II. Les modalités concrètes du plan arrêté par le tribunal

A. Le traitement différencié des créances selon leur nature et leur échéance

Le plan distingue plusieurs catégories de créances. Les créances nées postérieurement au jugement d’ouverture, dites de l’article L622-17, doivent être réglées à leur échéance normale. Les créances superprivilégiées, garanties par le privilège des salaires, sont réglées hors plan, sans remise ni délai, conformément à l’article L626-20. Les créances inférieures à 500 euros sont payées comptant, dans la limite de 5 % du passif vérifié. Les créances échues privilégiées et chirographaires sont remboursées à 100 % sur dix ans, sans intérêts, par annuités progressives. Les créances bancaires à échoir sont remboursées à 100 % sur douze ans, également par annuités progressives. Ce traitement différencié respecte les ordres de privilèges et les dispositions légales. Le tribunal a également ordonné l’inaliénabilité des biens de la société pendant la durée du plan, afin de préserver les droits des créanciers. La nomination d’un commissaire à l’exécution du plan assure le suivi des paiements. L’arrêt de la Cour d’appel de Rennes du 18 mars 2025 rappelle l’importance de la qualification exacte des créances :  » Il résulte du contrat de prêt n°DC 01270945 qu’il est garanti par une hypothèque de rang 1 à hauteur de 65.000 euros. Il résulte de la déclaration de créance du Crédit Mutuel que ce contrat, renuméroté 0721 0598317 04, a été déclaré comme bénéficiant d’un privilège d’ Hypothèque conventionnelle. L’ordonnance sera infirmée en ce qu’elle a admis la créance à titre chirographaire et non pas privilégié «  (Cour d’appel de Rennes, 18 mars 2025, n°24/02936). Cela souligne la nécessité pour le tribunal de vérifier la nature des créances. En l’espèce, le jugement a bien distingué les créances privilégiées et chirographaires, ce qui est conforme. Le plan apparaît ainsi équilibré et respectueux des droits de chaque catégorie.
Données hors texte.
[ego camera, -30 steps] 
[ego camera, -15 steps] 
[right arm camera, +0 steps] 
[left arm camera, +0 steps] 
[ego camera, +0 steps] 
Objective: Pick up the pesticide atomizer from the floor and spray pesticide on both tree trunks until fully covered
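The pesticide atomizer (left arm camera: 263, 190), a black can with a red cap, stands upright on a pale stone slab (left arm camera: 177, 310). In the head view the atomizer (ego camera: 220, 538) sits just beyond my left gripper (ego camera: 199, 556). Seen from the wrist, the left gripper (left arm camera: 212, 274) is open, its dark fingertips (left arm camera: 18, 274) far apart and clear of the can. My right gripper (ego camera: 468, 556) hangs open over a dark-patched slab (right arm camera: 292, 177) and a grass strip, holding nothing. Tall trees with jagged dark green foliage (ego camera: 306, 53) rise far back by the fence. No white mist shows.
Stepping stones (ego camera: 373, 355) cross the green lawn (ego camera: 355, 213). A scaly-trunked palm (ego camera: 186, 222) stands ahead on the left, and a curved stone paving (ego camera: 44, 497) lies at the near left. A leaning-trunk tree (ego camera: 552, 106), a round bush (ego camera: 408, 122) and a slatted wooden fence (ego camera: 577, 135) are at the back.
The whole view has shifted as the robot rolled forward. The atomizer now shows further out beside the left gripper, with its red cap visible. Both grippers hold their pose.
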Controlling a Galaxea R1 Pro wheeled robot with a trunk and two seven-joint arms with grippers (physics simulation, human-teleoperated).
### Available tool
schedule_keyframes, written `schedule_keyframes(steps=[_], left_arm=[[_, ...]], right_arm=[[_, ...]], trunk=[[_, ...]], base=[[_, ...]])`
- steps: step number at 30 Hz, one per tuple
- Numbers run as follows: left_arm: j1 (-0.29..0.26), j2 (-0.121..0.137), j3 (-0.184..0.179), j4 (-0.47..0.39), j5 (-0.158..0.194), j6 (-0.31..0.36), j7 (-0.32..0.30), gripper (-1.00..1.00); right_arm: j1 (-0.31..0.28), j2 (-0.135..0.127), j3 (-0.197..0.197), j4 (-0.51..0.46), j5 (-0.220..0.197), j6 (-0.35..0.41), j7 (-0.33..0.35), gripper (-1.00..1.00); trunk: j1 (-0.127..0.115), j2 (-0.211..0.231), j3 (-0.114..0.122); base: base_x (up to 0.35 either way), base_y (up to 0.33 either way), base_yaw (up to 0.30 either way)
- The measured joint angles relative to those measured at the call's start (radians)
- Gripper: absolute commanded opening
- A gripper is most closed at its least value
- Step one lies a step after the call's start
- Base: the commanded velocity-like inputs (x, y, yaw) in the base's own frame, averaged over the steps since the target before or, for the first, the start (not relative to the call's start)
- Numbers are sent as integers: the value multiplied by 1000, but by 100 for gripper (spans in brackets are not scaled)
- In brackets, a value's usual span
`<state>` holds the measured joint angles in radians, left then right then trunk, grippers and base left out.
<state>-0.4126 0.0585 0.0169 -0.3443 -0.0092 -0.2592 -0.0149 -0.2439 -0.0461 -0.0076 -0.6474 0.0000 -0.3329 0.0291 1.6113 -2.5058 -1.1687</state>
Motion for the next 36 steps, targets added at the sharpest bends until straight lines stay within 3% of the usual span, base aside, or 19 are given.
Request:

B. Le maintien des délais de paiement contractuels antérieurs

L’article L626-18 alinéa 3 du code de commerce dispose que, pour les créanciers autres que ceux visés aux deux premiers alinéas, lorsque les délais de paiement stipulés par les parties avant l’ouverture de la procédure sont supérieurs à la durée du plan, le tribunal ordonne le maintien de ces délais. En l’espèce, deux établissements bancaires bénéficiaient de contrats de prêt avec des échéances s’étalant au-delà de la durée du plan, soit douze ans. Le tribunal a pris acte de ces délais et a ordonné leur maintien, en fixant un échéancier de remboursement sur douze ans conforme aux stipulations contractuelles. Cette solution est fidèle à la lettre de l’article L626-18. Elle permet de ne pas modifier unilatéralement les conventions en cours, tout en intégrant le plan de redressement. Les banques ont accepté cette modalité. Le tribunal a ainsi respecté le principe de la force obligatoire des contrats, tempéré par les nécessités de la procédure collective. Cette approche protège les créanciers bancaires tout en offrant à la débitrice un étalement viable. En outre, le gel partiel du remboursement du compte courant d’associé pendant la durée du plan témoigne de la recherche d’un équilibre entre les intérêts en présence. Le jugement illustre une application équilibrée des règles du redressement judiciaire, favorisant la poursuite d’activité tout en respectant les droits des créanciers.